● **Task details**:
Copy out exactly the stretch of the listing below that begins at the line containing "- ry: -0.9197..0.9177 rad" and ends at the line containing "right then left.", and copy nothing outside it.

+++ Dataset

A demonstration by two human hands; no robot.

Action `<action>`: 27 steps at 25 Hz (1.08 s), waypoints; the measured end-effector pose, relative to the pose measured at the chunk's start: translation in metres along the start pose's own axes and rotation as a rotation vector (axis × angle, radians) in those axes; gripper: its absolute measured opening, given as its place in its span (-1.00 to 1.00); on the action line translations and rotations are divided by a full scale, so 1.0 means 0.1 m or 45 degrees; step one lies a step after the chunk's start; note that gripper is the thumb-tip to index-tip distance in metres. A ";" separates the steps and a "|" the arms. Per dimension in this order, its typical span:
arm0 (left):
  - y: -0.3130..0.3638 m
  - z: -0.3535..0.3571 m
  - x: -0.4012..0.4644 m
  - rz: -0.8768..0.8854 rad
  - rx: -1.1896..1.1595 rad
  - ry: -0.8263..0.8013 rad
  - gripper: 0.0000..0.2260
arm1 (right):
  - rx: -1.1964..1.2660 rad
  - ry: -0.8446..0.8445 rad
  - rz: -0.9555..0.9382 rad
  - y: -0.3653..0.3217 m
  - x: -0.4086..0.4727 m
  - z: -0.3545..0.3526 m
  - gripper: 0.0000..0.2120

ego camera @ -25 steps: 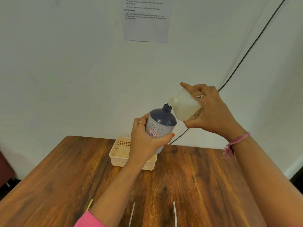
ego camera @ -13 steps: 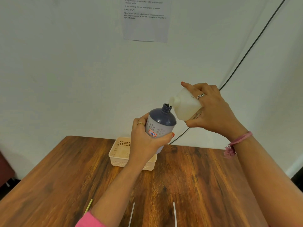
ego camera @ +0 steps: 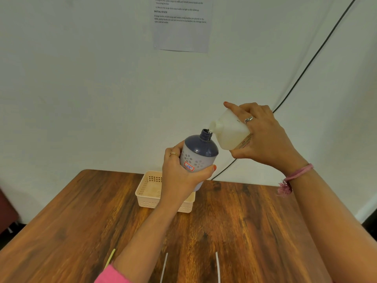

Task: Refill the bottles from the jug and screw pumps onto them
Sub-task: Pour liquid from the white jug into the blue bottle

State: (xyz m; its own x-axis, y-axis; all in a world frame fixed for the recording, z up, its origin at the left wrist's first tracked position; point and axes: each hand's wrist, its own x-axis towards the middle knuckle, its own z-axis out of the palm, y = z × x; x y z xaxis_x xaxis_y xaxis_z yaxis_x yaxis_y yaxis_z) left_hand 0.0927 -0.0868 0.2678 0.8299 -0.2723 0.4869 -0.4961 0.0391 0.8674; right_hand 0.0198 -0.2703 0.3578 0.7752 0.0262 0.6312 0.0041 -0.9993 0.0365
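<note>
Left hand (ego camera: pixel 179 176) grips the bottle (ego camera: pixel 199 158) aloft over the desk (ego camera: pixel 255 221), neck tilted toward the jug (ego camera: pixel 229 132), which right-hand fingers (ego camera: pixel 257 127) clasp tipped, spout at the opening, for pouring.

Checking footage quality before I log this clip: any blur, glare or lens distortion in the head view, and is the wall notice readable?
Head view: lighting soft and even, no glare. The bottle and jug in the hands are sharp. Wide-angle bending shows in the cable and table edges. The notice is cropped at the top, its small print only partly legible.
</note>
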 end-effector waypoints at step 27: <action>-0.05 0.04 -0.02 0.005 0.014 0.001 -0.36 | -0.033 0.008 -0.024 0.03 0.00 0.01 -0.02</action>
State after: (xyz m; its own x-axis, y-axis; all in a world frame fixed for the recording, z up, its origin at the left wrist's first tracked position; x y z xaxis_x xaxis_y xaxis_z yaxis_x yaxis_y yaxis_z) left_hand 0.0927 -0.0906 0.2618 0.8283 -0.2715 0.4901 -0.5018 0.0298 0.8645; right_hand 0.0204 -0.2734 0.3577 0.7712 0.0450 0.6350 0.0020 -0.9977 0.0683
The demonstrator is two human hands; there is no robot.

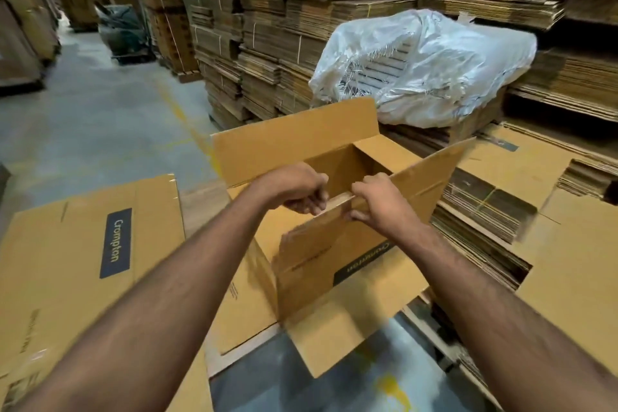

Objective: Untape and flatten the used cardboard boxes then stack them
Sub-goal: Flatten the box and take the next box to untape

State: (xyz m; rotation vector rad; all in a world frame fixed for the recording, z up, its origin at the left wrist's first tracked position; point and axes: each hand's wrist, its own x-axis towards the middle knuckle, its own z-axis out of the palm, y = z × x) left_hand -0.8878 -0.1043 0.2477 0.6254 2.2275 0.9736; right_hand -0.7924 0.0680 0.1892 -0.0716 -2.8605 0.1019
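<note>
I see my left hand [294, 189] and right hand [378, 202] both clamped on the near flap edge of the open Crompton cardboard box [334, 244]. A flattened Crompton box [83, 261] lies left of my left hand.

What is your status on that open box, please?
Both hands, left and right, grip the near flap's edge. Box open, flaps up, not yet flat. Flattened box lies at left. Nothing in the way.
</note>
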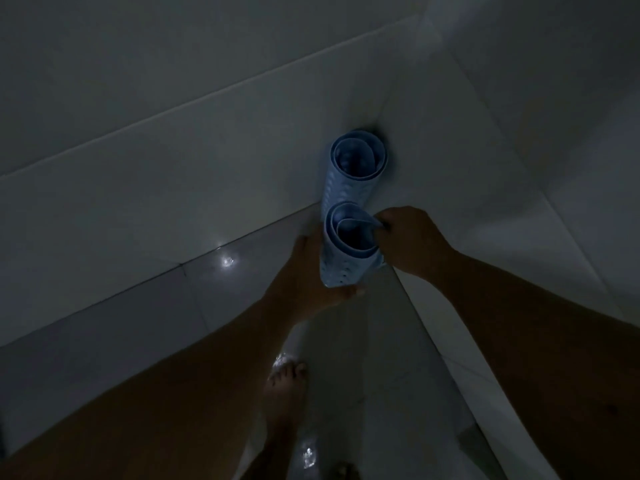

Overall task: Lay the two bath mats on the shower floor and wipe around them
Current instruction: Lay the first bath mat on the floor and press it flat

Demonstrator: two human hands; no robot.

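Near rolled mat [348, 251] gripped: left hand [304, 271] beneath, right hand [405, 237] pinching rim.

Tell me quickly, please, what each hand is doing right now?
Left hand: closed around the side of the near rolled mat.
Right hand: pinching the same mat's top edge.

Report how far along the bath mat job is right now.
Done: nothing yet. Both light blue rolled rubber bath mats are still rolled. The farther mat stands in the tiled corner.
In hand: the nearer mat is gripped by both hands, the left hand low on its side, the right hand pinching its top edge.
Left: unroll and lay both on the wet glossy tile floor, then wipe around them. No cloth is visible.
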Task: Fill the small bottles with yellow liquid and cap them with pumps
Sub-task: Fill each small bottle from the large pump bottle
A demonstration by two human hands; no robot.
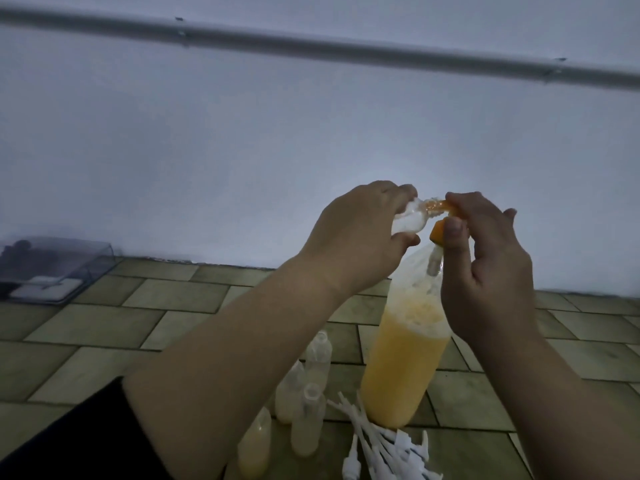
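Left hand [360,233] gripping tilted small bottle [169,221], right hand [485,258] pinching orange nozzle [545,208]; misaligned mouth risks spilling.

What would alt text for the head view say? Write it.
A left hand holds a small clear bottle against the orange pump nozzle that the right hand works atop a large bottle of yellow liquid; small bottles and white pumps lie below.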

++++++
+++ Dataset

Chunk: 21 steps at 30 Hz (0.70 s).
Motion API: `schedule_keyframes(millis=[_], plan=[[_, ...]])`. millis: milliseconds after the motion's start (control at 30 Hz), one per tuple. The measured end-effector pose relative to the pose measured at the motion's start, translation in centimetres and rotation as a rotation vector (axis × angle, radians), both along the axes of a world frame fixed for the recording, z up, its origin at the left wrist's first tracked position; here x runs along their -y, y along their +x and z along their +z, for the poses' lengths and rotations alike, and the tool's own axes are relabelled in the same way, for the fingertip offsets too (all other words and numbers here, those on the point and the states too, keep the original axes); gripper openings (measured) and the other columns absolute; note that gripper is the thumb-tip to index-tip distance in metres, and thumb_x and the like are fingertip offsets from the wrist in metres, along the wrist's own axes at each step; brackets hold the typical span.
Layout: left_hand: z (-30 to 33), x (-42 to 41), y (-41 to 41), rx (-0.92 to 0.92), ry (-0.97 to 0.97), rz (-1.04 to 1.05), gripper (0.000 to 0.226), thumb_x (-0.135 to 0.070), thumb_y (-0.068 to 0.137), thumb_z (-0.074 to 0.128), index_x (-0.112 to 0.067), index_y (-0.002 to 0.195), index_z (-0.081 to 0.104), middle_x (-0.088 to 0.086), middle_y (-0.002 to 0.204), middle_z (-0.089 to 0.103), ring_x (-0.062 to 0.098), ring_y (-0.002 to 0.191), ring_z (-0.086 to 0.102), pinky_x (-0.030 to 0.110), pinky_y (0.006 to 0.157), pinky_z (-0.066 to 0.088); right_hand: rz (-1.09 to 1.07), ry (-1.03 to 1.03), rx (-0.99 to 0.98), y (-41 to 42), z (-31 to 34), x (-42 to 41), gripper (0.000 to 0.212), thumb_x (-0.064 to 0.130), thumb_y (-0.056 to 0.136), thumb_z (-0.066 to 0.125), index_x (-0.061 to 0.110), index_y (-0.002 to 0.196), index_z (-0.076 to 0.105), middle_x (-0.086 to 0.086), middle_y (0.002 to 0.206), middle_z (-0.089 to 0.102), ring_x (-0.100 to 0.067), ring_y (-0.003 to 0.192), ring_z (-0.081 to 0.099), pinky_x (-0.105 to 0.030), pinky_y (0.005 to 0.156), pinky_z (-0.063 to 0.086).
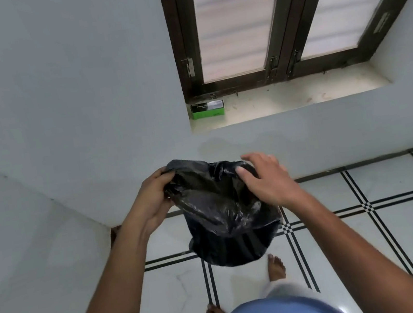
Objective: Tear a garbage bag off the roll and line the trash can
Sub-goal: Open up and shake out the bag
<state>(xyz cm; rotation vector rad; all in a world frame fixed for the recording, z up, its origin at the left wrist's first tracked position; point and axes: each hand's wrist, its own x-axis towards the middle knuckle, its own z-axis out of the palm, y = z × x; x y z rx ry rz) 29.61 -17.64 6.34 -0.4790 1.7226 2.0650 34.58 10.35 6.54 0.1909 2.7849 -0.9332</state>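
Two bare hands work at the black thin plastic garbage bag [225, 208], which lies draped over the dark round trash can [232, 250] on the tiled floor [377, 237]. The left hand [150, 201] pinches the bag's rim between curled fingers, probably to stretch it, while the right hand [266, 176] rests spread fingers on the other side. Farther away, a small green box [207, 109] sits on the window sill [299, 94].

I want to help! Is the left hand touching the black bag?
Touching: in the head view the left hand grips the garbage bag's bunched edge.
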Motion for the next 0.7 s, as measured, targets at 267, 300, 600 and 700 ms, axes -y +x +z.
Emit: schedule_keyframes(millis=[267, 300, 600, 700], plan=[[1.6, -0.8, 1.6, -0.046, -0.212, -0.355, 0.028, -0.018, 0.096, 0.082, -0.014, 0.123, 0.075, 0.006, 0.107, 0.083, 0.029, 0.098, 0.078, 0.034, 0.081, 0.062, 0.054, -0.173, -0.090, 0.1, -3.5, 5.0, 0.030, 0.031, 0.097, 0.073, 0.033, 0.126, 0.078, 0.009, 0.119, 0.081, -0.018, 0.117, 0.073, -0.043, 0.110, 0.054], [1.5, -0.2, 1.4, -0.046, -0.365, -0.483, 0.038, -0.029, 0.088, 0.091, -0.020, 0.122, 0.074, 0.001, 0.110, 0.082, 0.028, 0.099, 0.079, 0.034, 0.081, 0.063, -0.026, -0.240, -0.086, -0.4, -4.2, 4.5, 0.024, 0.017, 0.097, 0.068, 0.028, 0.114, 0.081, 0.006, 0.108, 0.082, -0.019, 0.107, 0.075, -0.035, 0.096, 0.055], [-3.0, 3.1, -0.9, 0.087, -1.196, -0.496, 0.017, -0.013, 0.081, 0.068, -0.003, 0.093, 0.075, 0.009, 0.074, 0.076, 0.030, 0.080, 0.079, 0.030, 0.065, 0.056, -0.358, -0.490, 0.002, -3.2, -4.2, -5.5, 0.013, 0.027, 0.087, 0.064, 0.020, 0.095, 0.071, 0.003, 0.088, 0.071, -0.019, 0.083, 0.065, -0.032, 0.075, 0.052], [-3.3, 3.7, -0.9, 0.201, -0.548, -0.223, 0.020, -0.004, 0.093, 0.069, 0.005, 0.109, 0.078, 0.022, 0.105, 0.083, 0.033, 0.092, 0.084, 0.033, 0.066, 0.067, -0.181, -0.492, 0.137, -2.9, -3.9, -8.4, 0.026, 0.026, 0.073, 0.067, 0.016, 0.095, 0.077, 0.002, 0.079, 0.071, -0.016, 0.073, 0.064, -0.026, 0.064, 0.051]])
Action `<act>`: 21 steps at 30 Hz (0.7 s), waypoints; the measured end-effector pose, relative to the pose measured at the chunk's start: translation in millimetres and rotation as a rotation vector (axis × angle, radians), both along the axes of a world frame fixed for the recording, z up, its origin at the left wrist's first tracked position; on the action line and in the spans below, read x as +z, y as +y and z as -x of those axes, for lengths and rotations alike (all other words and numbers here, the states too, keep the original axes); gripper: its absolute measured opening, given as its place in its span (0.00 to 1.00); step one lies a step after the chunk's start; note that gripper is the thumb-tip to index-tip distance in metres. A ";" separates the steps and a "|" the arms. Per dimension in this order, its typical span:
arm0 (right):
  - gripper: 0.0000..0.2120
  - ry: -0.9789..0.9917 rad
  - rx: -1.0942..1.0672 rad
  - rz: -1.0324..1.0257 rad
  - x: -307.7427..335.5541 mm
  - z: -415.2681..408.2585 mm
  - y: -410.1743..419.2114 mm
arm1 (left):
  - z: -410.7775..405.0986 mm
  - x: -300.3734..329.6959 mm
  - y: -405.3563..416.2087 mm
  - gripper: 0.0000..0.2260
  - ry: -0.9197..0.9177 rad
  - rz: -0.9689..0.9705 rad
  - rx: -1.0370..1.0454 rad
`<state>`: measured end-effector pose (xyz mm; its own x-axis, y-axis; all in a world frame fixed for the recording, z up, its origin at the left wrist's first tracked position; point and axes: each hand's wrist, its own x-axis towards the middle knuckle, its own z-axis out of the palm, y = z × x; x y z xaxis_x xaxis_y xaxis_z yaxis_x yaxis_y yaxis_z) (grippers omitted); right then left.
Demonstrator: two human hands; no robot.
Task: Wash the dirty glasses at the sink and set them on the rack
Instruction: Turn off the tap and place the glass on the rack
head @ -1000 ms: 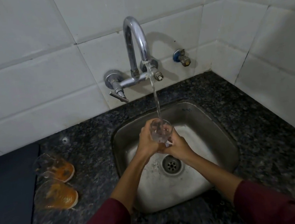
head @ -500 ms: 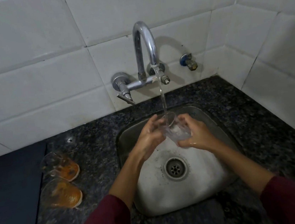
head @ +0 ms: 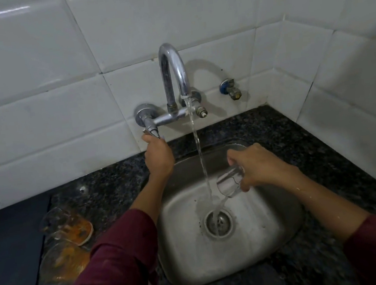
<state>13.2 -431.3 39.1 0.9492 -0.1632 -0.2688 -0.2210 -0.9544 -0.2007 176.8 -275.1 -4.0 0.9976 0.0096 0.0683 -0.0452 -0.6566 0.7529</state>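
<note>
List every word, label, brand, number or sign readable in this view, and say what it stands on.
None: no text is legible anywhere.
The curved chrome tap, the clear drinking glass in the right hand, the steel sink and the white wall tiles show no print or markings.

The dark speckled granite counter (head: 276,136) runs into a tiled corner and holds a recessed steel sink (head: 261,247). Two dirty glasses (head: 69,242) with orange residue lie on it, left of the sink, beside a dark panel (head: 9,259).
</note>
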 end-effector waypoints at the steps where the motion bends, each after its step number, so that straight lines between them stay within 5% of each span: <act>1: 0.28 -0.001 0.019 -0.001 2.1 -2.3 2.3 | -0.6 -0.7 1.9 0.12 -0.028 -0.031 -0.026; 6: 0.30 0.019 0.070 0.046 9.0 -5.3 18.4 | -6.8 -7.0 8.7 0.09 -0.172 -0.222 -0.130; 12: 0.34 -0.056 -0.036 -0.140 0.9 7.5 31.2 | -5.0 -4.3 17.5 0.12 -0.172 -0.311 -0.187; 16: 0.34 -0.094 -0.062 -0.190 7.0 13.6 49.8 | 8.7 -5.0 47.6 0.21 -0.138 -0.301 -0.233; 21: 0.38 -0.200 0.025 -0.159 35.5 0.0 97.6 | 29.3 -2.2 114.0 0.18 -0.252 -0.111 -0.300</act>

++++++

● **Solution**:
  - ry: -0.9197..0.9177 rad
  - rz: -0.9689..0.9705 rad
  - rx: -1.0370..1.0454 rad
`<state>`: measured end-effector pose (xyz mm; its own x-axis, y-axis; all in a world frame fixed for the recording, z up, its origin at the left wrist's first tracked position; point and axes: each hand's wrist, its own x-axis towards the middle knuckle, its own z-axis out of the palm, y = z × x; x y z xaxis_x xaxis_y xaxis_z yaxis_x yaxis_y yaxis_z) (grippers omitted); right then left.

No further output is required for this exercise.